Locate every line in the records below that holds the word "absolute" and return each one.

■ Records supplied:
========
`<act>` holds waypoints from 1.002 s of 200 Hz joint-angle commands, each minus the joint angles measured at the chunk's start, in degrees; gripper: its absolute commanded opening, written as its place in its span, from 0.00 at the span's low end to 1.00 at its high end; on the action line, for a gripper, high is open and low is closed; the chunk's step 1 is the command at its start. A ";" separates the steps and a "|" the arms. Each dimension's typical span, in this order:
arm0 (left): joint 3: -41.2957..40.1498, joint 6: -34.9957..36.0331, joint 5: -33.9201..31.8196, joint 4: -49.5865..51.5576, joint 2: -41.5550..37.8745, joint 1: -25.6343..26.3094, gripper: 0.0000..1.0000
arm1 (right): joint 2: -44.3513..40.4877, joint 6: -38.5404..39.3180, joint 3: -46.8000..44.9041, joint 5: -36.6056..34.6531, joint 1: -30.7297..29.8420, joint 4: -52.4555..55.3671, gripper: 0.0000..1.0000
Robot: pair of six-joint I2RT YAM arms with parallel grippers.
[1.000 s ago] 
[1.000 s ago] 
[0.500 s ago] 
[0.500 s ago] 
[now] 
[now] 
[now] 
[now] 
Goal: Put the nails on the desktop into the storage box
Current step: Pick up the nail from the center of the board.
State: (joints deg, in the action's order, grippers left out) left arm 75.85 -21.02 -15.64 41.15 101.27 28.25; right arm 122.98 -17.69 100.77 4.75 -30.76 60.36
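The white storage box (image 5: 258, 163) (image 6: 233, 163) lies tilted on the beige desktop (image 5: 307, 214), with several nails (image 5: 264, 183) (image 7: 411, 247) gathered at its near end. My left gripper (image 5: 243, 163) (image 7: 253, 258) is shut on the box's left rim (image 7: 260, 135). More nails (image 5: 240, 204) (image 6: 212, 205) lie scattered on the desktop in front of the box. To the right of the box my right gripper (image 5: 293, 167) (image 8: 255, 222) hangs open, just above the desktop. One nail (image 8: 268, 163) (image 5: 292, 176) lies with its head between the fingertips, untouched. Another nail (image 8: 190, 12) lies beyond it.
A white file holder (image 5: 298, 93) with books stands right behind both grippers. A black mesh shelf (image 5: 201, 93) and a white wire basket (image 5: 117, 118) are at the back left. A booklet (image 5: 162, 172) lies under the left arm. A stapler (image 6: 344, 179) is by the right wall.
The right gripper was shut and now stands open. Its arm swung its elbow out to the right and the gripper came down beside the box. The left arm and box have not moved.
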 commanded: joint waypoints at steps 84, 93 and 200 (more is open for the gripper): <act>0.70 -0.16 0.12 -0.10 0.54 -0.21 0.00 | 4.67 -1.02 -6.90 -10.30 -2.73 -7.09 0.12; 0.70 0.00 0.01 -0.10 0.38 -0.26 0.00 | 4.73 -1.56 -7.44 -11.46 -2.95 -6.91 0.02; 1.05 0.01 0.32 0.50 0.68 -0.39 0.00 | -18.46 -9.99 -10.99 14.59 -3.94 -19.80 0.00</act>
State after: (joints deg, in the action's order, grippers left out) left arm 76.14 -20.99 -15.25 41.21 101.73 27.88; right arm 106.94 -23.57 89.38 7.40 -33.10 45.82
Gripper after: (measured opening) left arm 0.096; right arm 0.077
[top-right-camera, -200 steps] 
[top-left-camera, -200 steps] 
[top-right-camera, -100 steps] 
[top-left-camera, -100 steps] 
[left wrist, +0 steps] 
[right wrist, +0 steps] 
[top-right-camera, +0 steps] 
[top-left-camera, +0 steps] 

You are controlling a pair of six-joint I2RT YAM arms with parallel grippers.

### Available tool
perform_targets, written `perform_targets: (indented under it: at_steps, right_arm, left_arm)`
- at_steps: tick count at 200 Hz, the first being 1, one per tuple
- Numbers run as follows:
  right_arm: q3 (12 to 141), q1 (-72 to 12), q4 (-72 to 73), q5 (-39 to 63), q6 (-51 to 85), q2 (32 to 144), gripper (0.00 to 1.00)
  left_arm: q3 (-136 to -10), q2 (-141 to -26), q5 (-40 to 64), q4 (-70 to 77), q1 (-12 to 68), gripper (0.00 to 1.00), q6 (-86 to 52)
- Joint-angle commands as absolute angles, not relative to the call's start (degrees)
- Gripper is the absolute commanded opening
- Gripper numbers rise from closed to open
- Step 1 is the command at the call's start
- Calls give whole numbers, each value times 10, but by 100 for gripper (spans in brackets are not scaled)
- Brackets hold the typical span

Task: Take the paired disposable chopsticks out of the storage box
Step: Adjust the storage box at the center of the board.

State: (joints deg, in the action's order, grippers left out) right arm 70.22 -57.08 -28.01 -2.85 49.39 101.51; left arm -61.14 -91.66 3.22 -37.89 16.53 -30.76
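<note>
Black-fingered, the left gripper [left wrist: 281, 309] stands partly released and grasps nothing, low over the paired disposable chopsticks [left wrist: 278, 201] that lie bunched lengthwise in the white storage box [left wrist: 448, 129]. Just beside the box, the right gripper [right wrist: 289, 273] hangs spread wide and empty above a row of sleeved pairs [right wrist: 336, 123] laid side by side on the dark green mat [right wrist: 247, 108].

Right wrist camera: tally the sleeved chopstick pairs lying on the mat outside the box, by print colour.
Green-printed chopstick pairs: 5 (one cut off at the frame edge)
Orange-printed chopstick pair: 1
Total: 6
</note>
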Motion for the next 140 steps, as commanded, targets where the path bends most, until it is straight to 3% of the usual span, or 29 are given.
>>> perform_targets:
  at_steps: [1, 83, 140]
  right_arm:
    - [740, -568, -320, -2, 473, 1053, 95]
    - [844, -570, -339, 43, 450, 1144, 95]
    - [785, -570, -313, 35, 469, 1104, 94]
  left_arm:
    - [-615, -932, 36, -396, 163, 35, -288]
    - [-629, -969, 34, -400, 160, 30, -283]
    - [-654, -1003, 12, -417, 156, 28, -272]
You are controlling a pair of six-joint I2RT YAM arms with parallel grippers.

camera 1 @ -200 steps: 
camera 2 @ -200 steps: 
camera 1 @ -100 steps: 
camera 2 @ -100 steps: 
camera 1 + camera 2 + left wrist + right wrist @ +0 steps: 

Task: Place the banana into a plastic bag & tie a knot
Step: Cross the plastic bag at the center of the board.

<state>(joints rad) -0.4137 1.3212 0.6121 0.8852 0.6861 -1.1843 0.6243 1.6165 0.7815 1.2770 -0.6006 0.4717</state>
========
■ Response to this task:
`<act>` holds waypoints from 1.002 s of 200 Hz joint-angle commands, each minus the joint angles measured at the chunk's start, in degrees; gripper: its absolute commanded opening, written as its place in its span, from 0.00 at the span's low end to 1.00 at its high end; on the action line, for a gripper, high is open and low is closed; the chunk's step 1 is the command at its start. A ";" separates the steps and a "|" the arms. Each dimension's typical span, in this order:
- Joint-angle commands as absolute angles, not relative to the call's start (degrees)
- Gripper is the absolute commanded opening

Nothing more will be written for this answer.